**WHAT THIS TASK INVOLVES**: Look through the listing below and report every line that contains "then".

======== RECORDS SUPPLIED ========

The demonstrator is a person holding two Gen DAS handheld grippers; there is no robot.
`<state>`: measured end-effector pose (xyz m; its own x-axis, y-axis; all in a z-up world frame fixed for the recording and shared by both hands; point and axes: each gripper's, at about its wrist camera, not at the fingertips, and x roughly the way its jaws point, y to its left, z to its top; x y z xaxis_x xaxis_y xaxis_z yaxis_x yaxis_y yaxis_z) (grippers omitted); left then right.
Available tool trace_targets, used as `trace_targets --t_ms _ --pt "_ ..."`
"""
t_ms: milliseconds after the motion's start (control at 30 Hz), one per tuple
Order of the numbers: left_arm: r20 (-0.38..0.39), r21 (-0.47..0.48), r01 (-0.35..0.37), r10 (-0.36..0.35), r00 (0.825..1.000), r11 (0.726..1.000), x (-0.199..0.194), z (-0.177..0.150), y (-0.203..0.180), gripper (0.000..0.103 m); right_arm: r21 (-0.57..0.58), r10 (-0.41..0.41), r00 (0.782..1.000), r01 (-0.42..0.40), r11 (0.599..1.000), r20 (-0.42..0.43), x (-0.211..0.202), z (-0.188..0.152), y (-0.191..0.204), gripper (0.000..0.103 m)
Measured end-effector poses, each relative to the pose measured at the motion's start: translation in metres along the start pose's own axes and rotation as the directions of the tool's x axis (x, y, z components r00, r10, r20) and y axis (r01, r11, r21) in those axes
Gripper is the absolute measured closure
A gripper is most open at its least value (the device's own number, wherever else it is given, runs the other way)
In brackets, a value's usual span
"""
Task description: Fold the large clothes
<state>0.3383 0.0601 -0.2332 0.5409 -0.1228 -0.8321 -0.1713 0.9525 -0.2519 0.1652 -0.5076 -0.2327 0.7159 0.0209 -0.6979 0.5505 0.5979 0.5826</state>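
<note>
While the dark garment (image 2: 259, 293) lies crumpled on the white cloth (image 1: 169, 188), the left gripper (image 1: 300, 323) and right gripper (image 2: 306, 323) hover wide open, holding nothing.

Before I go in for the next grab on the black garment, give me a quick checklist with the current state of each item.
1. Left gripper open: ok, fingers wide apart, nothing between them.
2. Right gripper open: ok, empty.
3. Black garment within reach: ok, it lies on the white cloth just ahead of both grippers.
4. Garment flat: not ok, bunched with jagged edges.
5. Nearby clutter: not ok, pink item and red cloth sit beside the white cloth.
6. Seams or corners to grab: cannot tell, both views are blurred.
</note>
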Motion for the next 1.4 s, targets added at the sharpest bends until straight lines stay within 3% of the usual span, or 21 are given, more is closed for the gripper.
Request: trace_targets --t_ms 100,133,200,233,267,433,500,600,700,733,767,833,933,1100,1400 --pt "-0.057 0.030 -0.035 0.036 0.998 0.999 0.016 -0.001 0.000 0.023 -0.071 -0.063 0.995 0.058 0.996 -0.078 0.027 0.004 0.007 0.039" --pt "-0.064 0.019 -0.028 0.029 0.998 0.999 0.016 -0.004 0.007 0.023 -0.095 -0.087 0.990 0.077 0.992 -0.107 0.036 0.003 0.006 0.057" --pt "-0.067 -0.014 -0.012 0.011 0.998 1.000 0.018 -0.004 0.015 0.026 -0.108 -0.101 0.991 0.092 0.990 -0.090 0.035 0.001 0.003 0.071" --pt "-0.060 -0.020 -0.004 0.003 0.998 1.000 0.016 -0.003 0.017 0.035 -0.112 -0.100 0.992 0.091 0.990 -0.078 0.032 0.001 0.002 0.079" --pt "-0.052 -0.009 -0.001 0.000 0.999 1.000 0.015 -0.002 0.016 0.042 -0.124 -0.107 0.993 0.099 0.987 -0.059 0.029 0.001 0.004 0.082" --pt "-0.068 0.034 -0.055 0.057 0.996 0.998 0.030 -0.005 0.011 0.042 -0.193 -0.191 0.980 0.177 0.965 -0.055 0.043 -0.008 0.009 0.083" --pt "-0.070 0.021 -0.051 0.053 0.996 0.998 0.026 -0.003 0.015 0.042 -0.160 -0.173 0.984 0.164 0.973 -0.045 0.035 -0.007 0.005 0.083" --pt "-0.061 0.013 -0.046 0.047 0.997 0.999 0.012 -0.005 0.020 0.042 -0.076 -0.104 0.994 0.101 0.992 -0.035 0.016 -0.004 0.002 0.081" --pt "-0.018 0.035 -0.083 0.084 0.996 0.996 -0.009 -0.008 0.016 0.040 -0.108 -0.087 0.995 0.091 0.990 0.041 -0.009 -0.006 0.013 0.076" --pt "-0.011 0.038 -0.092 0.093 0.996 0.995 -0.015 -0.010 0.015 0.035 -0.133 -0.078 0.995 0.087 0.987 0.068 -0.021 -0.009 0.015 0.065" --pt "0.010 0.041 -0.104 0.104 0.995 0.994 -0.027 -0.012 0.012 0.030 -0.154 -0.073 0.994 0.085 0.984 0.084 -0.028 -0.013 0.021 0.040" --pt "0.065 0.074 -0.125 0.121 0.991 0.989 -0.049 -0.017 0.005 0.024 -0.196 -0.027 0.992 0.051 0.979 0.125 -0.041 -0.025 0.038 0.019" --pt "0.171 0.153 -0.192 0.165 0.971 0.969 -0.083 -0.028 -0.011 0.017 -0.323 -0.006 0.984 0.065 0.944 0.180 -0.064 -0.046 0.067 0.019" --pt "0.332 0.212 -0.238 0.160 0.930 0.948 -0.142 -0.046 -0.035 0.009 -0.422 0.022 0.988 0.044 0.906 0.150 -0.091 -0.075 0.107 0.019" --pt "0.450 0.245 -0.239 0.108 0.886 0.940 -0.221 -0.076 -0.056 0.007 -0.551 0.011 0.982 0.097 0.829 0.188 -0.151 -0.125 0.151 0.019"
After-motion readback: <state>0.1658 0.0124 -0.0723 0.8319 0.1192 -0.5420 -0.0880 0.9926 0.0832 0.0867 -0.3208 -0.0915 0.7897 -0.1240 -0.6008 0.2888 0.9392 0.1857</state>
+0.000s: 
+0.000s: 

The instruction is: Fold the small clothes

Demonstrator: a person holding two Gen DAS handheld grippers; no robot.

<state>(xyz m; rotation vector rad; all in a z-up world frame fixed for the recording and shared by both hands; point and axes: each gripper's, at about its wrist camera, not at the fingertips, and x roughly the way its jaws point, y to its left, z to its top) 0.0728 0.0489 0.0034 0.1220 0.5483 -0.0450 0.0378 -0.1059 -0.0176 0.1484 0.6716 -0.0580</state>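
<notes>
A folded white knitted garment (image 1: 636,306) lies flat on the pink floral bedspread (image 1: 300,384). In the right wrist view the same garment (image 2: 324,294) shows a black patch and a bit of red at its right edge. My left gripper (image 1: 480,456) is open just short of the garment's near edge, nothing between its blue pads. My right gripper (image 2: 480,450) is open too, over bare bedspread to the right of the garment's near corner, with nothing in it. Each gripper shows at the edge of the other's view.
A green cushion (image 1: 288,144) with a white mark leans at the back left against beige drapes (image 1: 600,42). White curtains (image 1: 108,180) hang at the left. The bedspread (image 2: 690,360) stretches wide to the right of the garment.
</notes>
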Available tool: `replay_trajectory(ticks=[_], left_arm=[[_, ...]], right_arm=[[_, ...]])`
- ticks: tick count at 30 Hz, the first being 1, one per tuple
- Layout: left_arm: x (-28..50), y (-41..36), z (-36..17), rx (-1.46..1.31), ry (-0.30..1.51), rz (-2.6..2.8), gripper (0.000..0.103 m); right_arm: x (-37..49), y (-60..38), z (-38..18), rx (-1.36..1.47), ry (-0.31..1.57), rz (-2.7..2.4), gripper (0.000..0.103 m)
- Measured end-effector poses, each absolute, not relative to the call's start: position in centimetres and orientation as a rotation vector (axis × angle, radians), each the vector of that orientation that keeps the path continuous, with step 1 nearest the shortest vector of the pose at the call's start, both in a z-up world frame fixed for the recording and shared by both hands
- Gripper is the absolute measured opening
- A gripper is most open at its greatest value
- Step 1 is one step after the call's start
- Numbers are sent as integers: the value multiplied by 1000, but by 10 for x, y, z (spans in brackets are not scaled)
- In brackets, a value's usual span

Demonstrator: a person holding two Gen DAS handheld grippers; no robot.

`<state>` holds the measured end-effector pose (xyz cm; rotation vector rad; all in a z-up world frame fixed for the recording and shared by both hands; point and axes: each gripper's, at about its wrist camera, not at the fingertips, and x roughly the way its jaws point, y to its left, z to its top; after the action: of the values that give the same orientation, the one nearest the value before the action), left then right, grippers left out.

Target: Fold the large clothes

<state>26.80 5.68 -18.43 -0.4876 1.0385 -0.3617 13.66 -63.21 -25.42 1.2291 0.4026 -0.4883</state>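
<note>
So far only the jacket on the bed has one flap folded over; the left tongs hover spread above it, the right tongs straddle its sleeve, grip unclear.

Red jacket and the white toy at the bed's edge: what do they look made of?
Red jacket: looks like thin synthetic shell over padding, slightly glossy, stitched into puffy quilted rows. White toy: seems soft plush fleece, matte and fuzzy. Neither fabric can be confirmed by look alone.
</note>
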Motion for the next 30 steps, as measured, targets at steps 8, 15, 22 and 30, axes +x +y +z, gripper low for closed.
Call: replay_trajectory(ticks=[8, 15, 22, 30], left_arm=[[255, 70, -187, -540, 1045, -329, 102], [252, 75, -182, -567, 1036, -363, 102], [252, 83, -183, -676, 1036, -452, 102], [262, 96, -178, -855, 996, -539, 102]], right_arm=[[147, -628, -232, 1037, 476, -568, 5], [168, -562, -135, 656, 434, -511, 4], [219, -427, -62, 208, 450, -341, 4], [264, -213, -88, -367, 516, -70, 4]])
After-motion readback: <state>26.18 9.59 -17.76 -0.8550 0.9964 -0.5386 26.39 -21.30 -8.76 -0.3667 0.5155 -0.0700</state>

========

**COMPLETED TASK**:
`<state>`: measured end-effector pose (xyz m; its own x-axis, y-axis; all in a z-up world frame fixed for the recording and shared by both hands; point and axes: each gripper's, at about its wrist camera, not at the fingertips, and x roughly the way its jaws point, y to its left, z to its top; x y z xaxis_x xaxis_y xaxis_z yaxis_x yaxis_y yaxis_z) (grippers omitted); left then right.
`<state>` holds the measured end-effector pose (xyz cm; rotation vector rad; all in a z-up world frame fixed for the recording and shared by both hands; point and axes: each gripper's, at about its wrist camera, not at the fingertips, and x roughly the way its jaws point, y to its left, z to its top; after the action: of the values that give the same orientation, the one nearest the value before the action), left then right, grippers left out.

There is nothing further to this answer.